> What the task requires:
While copying the entries exactly, leave out each picture they contain.
---------- Records for processing
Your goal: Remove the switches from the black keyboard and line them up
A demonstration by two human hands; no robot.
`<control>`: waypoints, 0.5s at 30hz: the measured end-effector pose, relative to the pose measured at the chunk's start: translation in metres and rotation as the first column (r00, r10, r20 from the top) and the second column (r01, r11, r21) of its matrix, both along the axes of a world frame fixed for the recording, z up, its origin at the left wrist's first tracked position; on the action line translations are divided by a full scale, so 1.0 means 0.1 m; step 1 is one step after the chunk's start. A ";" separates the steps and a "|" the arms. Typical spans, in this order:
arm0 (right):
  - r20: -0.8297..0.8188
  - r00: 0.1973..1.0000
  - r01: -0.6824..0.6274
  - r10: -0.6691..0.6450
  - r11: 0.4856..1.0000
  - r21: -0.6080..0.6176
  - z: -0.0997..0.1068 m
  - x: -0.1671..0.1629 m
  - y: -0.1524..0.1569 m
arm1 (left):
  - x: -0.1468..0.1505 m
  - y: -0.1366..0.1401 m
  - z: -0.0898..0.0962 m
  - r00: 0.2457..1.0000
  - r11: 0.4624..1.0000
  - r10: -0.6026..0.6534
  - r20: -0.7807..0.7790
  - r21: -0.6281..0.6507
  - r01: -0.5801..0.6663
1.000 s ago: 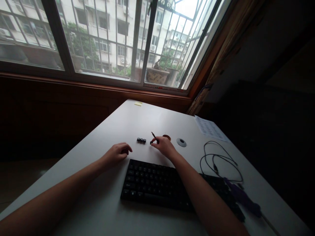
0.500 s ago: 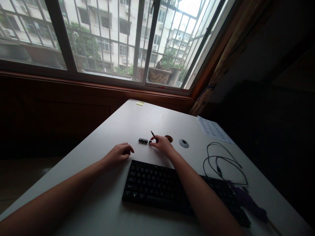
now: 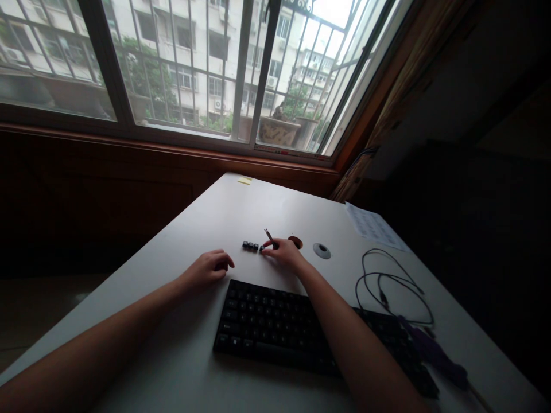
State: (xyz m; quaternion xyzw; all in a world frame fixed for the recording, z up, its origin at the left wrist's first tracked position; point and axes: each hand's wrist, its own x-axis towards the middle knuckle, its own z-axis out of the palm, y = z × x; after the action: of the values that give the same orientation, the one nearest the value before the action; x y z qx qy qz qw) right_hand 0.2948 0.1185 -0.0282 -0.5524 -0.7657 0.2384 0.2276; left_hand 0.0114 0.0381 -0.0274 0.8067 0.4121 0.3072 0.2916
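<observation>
On the white table, my right hand (image 3: 282,252) grips a slim tool with a small forked tip (image 3: 269,235), which points up and away from me. Its thumb and fingertip also touch a small black keycap (image 3: 262,248). Just left of that stands a short row of three black keycaps (image 3: 250,245), with a narrow gap between. My left hand (image 3: 209,267) rests on the table with loosely bent fingers and holds nothing visible. Nearer to me lies a black keyboard (image 3: 267,321); my right forearm crosses over it and hides part of its keys.
A round hole (image 3: 295,242) and a grey ring-shaped cover (image 3: 321,250) are just beyond my right hand. A coiled black cable (image 3: 365,275), a purple object (image 3: 439,355) and printed paper (image 3: 374,225) lie to the right. A yellow note (image 3: 245,180) sits at the far corner, below the window.
The keycap at my right fingertips has shifted or turned slightly toward the row. The tool has rotated a little, so its forked tip shows more clearly. My left hand stays still.
</observation>
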 end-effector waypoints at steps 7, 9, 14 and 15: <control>-0.005 1.000 -0.002 0.002 1.000 0.003 0.02 -0.03 -0.01 | 0.01 -0.01 0.00 1.000 1.000 -0.009 0.011 -0.007 0.009; -0.010 1.000 -0.007 0.007 1.000 0.006 0.02 -0.03 -0.01 | 0.01 -0.01 -0.01 1.000 1.000 -0.007 0.013 -0.010 0.007; -0.026 1.000 -0.017 0.017 1.000 0.012 0.02 -0.02 -0.02 | 0.00 0.00 -0.04 1.000 1.000 -0.005 0.015 -0.001 0.005; -0.029 0.999 -0.017 0.017 1.000 0.012 0.02 -0.02 -0.02 | 0.00 0.00 -0.04 1.000 1.000 -0.003 0.019 0.002 0.003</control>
State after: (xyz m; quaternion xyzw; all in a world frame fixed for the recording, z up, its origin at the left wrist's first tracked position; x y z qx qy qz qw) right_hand 0.2930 0.1163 -0.0267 -0.5409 -0.7683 0.2438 0.2401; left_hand 0.0116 0.0382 -0.0315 0.8048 0.4076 0.3146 0.2951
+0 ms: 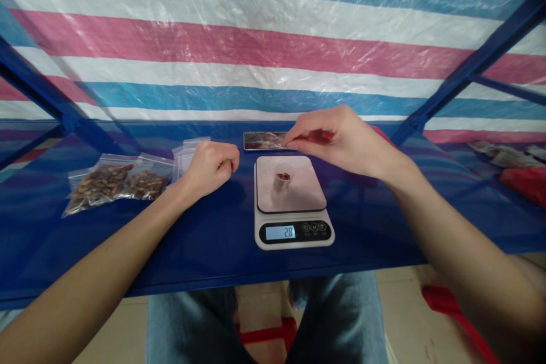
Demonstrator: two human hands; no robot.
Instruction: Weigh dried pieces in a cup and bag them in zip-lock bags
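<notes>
A white digital kitchen scale (294,193) stands on the blue table, its display (280,232) reading 2.8. On its plate sits a small clear cup (282,179) with a little brown stuff in it. My right hand (333,139) hovers beyond the scale, thumb and fingertips pinched together; anything between them is too small to make out. Just behind those fingertips lies a flat, dark, shiny phone-like object (262,141). Left of the scale, my left hand (213,165) is curled into a loose fist, with nothing visible in it, next to some clear zip bags (183,153).
Filled zip bags of brown pieces (102,182) lie at the left. Something red, partly hidden, is behind my right hand. Blue metal posts (473,62) and a striped plastic sheet (256,45) bound the far side. A red bag (524,182) lies far right.
</notes>
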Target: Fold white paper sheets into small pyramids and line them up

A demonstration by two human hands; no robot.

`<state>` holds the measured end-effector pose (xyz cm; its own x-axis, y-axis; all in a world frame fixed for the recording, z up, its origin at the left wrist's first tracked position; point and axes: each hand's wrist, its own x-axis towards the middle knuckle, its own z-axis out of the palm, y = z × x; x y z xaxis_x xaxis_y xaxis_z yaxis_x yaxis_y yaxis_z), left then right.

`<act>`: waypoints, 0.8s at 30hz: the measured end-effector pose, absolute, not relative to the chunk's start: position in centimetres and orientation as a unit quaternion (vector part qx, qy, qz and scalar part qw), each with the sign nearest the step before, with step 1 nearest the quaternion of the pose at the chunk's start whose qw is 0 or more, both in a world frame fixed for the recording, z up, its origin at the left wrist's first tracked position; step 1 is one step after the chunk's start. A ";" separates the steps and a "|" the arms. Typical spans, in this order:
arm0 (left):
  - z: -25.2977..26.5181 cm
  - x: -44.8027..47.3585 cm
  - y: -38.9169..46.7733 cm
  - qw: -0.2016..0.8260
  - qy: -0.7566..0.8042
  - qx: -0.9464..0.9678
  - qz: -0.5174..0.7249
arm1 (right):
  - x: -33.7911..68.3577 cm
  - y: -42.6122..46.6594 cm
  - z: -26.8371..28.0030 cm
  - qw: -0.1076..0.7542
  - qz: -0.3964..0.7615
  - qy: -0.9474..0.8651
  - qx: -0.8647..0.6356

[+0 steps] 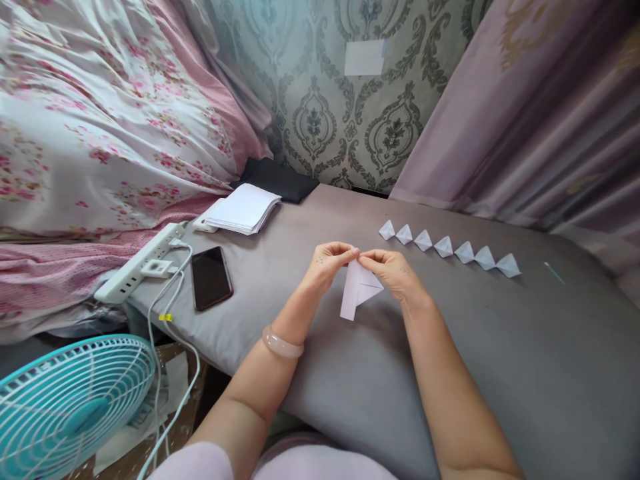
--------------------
> Answer to the problem:
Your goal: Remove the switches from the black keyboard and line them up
A demonstration by two human hands; no robot.
`<control>`: waypoints, 0.5s at 30hz: the measured end-effector pose, relative to the pose measured at the chunk's start: translation in metres and rotation as the first column (r00, r10, r20 from the top) and the second column (r01, r11, r21) of its matrix, both along the axes of a world frame fixed for the recording, z up, its origin at the left wrist's first tracked position; on the action line translations are divided by a full scale, so 1.0 means 0.1 m; step 1 is one step after the chunk's start. A ";" separates the steps and a "|" the arms. Typical spans, in this order:
arm0 (right):
  - r20: -0.8297..0.8188
  - r00: 0.1973..1.0000
  - r01: -0.6824..0.6274
  - r10: -0.6691..0.6450
  - r11: 0.4856..1.0000
  - r21: -0.6080..0.6176
  - z: -0.0997..0.1068 m
  - x: -0.1671..0.1629 m
  - y: -0.1524..0.1569 m
arm1 (left):
  - x: -0.1468..0.1505 m
  - y: -0.1366..0.1401 m
  - z: -0.0898..0.0962 m
  - r00: 0.2457..1.0000
  - r11: 0.4624..1.0000
  - r10: -0.6026..0.6534
  - r20: -0.7807..0.7790
  - r21: -0.6281..0.6507
  - r01: -0.5801..0.6663
1.000 s ago: 
0.500 s ago: 
now: 
State: (xyz m; quaternion xyzw; all in a world frame fixed for the recording, z up, its origin at the left wrist's first tracked position; point and axes: each hand's wrist, its own x-axis towards the middle knuckle, its own z-axis out of the palm, y = z × x; after the action: of the values that give the same orientation, the one nearest the value before the action; x y z qx qy qz qw) right_hand 0.2948 0.1185 -0.0282 -0.5524 -0.7657 0.2384 0.2276; left_hand 0.0114 0.0381 -0.0274 0.8067 0.4121 0.3072 0.2916
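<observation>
On the white table, my right hand (image 3: 282,252) grips a slim tool with a small forked tip (image 3: 269,235), which points up and away from me. Its thumb and fingertip also touch a small black keycap (image 3: 262,248). Just left of that stands a short row of three black keycaps (image 3: 250,245), with a narrow gap between. My left hand (image 3: 209,267) rests on the table with loosely bent fingers and holds nothing visible. Nearer to me lies a black keyboard (image 3: 267,321); my right forearm crosses over it and hides part of its keys.
A round hole (image 3: 295,242) and a grey ring-shaped cover (image 3: 321,250) are just beyond my right hand. A coiled black cable (image 3: 365,275), a purple object (image 3: 439,355) and printed paper (image 3: 374,225) lie to the right. A yellow note (image 3: 245,180) sits at the far corner, below the window.
The keycap at my right fingertips has shifted or turned slightly toward the row. The tool has rotated a little, so its forked tip shows more clearly. My left hand stays still.
</observation>
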 end-effector waypoints at steps 7, 9, 14 and 15: <control>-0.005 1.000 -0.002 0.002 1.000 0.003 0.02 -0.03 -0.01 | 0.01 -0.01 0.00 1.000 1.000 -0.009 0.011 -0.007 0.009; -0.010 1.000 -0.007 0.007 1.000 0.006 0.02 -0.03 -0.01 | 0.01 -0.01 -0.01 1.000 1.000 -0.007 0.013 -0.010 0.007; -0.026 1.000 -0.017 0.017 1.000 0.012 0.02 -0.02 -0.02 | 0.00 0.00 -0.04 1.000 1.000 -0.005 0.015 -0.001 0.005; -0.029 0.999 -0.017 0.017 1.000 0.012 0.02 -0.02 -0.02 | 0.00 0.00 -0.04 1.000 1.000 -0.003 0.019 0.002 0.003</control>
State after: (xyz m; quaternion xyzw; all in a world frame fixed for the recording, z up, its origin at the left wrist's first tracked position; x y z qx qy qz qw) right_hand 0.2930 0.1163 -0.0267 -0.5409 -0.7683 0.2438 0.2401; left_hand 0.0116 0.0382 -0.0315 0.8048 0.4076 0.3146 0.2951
+0 ms: 
Demonstrator: two human hands; no robot.
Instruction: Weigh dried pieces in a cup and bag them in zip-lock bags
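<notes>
A white digital kitchen scale (294,193) stands on the blue table, its display (280,232) reading 2.8. On its plate sits a small clear cup (282,179) with a little brown stuff in it. My right hand (333,139) hovers beyond the scale, thumb and fingertips pinched together; anything between them is too small to make out. Just behind those fingertips lies a flat, dark, shiny phone-like object (262,141). Left of the scale, my left hand (213,165) is curled into a loose fist, with nothing visible in it, next to some clear zip bags (183,153).
Filled zip bags of brown pieces (102,182) lie at the left. Something red, partly hidden, is behind my right hand. Blue metal posts (473,62) and a striped plastic sheet (256,45) bound the far side. A red bag (524,182) lies far right.
</notes>
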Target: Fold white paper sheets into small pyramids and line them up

A demonstration by two human hands; no robot.

`<state>` holds the measured end-effector pose (xyz cm; its own x-axis, y-axis; all in a world frame fixed for the recording, z up, its origin at the left wrist's first tracked position; point and axes: each hand's wrist, its own x-axis towards the middle knuckle, its own z-axis out of the palm, y = z × x; x y z xaxis_x xaxis_y xaxis_z yaxis_x yaxis_y yaxis_z), left then right.

`<act>`: waypoints, 0.8s at 30hz: the measured end-effector pose, absolute, not relative to the chunk's start: position in centimetres and orientation as a unit quaternion (vector part qx, qy, qz and scalar part qw), each with the sign nearest the step before, with step 1 nearest the quaternion of the pose at the chunk's start whose qw is 0 or more, both in a world frame fixed for the recording, z up, its origin at the left wrist's first tracked position; step 1 is one step after the chunk's start. A ";" separates the steps and a "|" the arms. Typical spans, in this order:
arm0 (left):
  - z: -25.2977..26.5181 cm
  - x: -44.8027..47.3585 cm
  - y: -38.9169..46.7733 cm
  - qw: -0.2016..0.8260
  - qy: -0.7566..0.8042
  - qx: -0.9464..0.9678
  - qz: -0.5174..0.7249
arm1 (right):
  - x: -33.7911..68.3577 cm
  - y: -42.6122..46.6594 cm
  - z: -26.8371..28.0030 cm
  - qw: -0.1076..0.7542
  - qz: -0.3964..0.7615
  - qy: -0.9474..0.8651
  - qx: -0.8647..0.6356

[+0 steps] 

What the answer needed to say has been said.